• **Task**
Please retype the material beneath this task exactly, starting with its first line and finishing with the line containing "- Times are".

* * * * * * * * *

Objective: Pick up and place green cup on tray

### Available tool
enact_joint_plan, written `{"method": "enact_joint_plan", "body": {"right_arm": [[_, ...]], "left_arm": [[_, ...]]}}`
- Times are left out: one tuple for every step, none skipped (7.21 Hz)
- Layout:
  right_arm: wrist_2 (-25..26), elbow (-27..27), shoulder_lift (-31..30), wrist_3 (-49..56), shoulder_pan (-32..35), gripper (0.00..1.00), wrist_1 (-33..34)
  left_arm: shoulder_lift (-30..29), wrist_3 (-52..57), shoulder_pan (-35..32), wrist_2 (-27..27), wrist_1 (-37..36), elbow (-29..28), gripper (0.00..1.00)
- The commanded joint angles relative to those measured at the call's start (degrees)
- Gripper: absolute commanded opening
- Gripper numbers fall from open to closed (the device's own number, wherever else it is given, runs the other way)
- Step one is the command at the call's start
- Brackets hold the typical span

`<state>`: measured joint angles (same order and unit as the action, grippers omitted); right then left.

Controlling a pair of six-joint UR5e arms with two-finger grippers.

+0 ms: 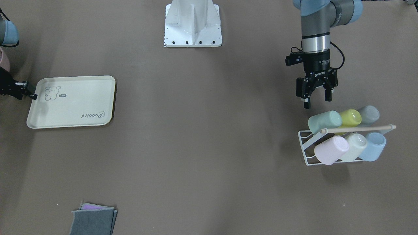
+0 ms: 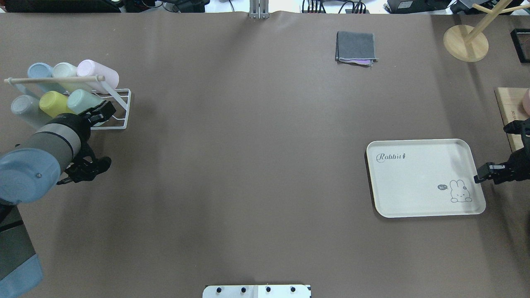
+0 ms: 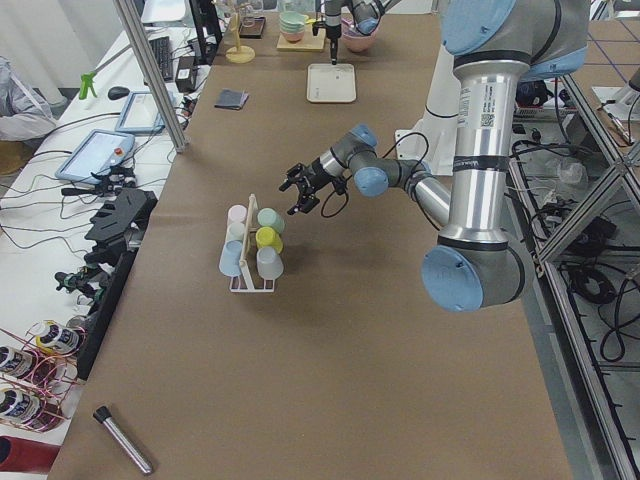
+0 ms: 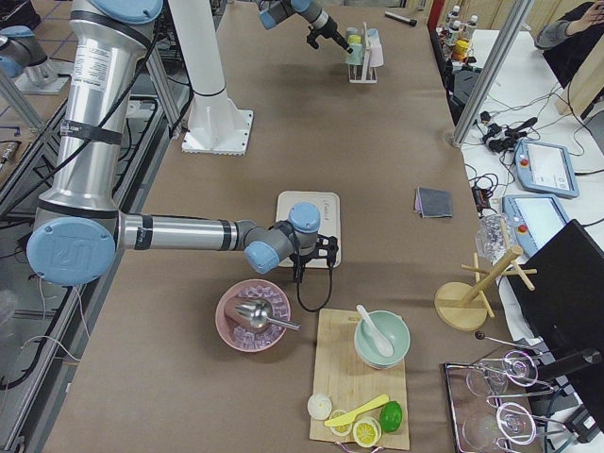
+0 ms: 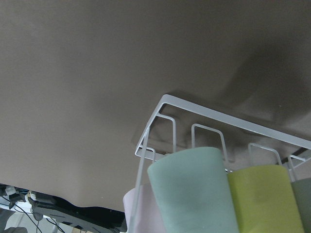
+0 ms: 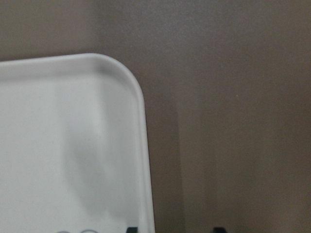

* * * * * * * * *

• **Task answer**
Objective: Pick up and place green cup on tray

### Available tool
enact_joint_plan, written `{"method": "enact_joint_plan", "body": {"right_arm": [[_, ...]], "left_arm": [[_, ...]]}}`
- Times are left out: one tuple for every step, none skipped (7.21 Hz)

Nothing else is needed for this exercise.